[Work request]
Look through the lines below and copy each one that includes "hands".

[Source data]
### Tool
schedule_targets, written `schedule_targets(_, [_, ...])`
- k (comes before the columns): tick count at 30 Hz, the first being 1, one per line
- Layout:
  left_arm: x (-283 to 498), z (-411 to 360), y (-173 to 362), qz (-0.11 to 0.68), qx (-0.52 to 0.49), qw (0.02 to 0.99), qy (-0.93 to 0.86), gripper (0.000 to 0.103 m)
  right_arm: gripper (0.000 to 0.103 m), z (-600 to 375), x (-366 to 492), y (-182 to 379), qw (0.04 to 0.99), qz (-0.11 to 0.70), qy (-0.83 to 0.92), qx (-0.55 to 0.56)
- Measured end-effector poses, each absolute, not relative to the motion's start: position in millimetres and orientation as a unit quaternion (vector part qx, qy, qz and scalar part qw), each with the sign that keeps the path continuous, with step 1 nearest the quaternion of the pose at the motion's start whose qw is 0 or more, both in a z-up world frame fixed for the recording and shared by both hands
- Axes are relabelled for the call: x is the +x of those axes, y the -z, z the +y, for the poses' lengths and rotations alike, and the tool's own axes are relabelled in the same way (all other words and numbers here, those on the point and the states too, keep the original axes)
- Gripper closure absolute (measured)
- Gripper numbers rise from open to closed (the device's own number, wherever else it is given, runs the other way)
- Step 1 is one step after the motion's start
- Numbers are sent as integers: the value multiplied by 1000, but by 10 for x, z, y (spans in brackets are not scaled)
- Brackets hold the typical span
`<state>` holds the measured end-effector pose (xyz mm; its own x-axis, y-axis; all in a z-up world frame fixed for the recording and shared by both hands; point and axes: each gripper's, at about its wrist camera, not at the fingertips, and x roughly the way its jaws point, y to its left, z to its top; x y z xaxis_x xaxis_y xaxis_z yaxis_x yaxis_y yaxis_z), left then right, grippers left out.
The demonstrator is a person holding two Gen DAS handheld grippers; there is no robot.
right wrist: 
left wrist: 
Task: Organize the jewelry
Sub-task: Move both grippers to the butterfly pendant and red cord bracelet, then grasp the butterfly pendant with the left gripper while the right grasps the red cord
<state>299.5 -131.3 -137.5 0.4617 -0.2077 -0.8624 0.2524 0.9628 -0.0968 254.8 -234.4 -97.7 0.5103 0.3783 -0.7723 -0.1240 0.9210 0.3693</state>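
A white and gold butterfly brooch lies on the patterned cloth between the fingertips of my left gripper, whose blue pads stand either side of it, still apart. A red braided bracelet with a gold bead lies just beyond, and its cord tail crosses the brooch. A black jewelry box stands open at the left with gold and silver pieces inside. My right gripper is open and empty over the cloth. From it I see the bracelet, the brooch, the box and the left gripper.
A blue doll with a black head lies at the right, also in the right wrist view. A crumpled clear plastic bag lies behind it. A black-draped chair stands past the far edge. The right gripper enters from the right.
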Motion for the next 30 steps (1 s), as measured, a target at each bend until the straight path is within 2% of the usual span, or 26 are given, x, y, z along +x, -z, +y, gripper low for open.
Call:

[Solution for this exercise]
- Measured end-effector poses, each absolute, not relative to the motion's start: position in millimetres and orientation as a unit quaternion (vector part qx, qy, qz and scalar part qw), each with the sign that keeps the path continuous, with step 1 nearest the quaternion of the pose at the motion's start whose qw is 0 or more, both in a z-up world frame fixed for the recording and shared by both hands
`<state>` holds the measured end-effector pose (xyz mm; its own x-axis, y-axis; all in a z-up world frame fixed for the recording and shared by both hands; point and axes: each gripper's, at about its wrist camera, not at the fingertips, and x roughly the way its jaws point, y to its left, z to its top; x y z xaxis_x xaxis_y xaxis_z yaxis_x yaxis_y yaxis_z), left then right, grippers left out.

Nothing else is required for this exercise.